==== Supplied material ====
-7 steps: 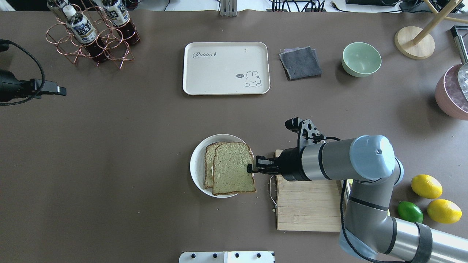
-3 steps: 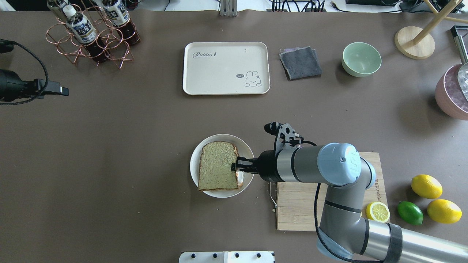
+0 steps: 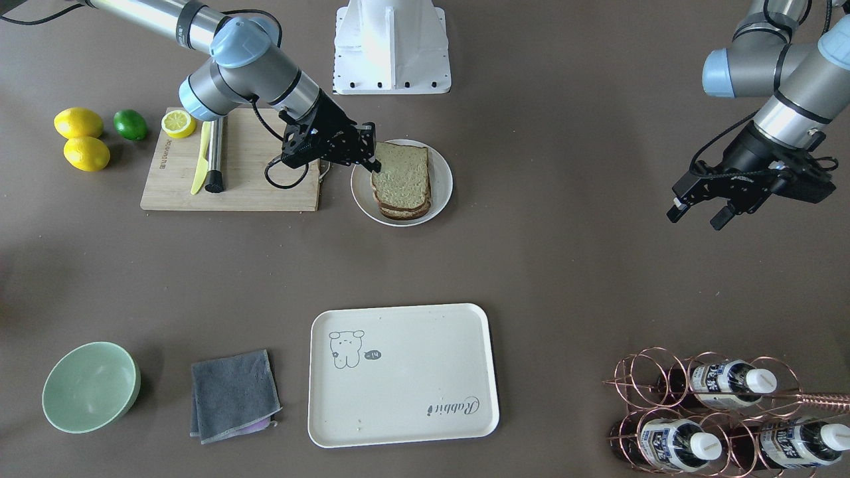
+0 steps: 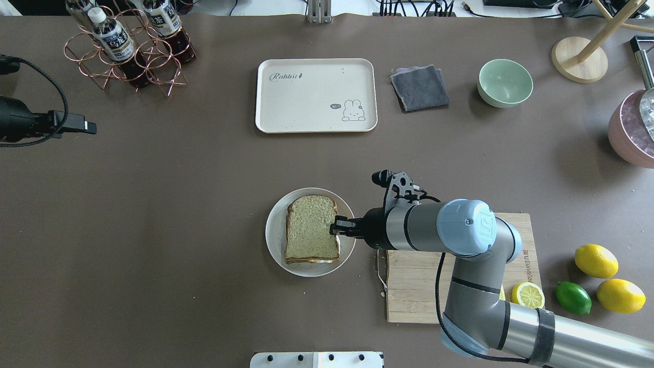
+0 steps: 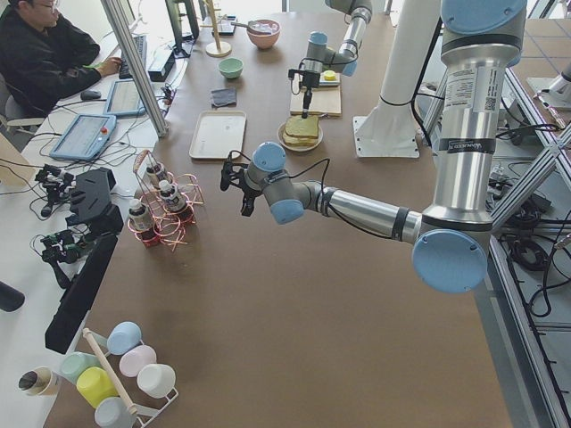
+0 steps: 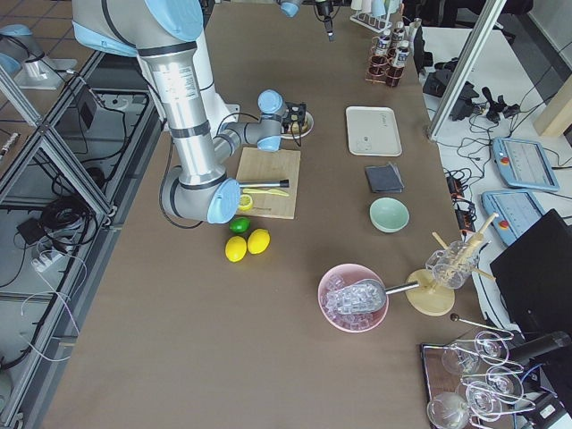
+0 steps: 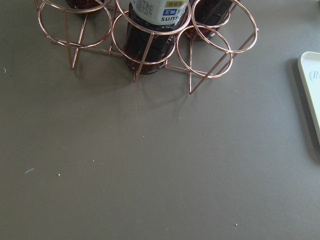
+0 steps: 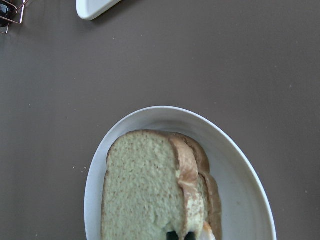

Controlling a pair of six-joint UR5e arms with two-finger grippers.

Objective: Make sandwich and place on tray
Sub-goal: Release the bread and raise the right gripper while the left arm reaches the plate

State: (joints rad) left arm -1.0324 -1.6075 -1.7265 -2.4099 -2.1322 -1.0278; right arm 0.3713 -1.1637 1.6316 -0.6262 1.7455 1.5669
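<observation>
The sandwich lies on a round white plate at the near middle of the table. Its pale greenish top slice rests on the lower slice, with a bit of egg at the edge. My right gripper reaches in from the right and is shut on the top slice's right edge. The cream tray with the "Rabbit" script lies bare at the far middle. My left gripper hangs open and empty, high over the table's left side.
A wooden cutting board with a knife and a lemon half lies under my right arm. Lemons and a lime lie beyond. A grey cloth, a green bowl and a copper bottle rack stand at the far side.
My right gripper carried the top slice leftward over the plate and lowered it onto the lower slice, where it now lies squared up. My left arm has barely moved.
</observation>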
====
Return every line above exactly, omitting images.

## [Output below]
-7 steps: 
-3 steps: 
+0 steps: 
+0 steps: 
+0 steps: 
+0 steps: 
+0 steps: 
+0 steps: 

Controlling a pair of six-joint UR5e arms with two-finger grippers.

Objective: Make sandwich and place on tray
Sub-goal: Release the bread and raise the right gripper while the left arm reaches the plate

State: (joints rad) left arm -1.0324 -1.6075 -1.7265 -2.4099 -2.1322 -1.0278; right arm 0.3713 -1.1637 1.6316 -0.6262 1.7455 1.5669
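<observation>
The sandwich lies on a round white plate at the near middle of the table. Its pale greenish top slice rests on the lower slice, with a bit of egg at the edge. My right gripper reaches in from the right and is shut on the top slice's right edge. The cream tray with the "Rabbit" script lies bare at the far middle. My left gripper hangs open and empty, high over the table's left side.
A wooden cutting board with a knife and a lemon half lies under my right arm. Lemons and a lime lie beyond. A grey cloth, a green bowl and a copper bottle rack stand at the far side.
My right gripper carried the top slice leftward over the plate and lowered it onto the lower slice, where it now lies squared up. My left arm has barely moved.
</observation>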

The exercise asks for nothing more.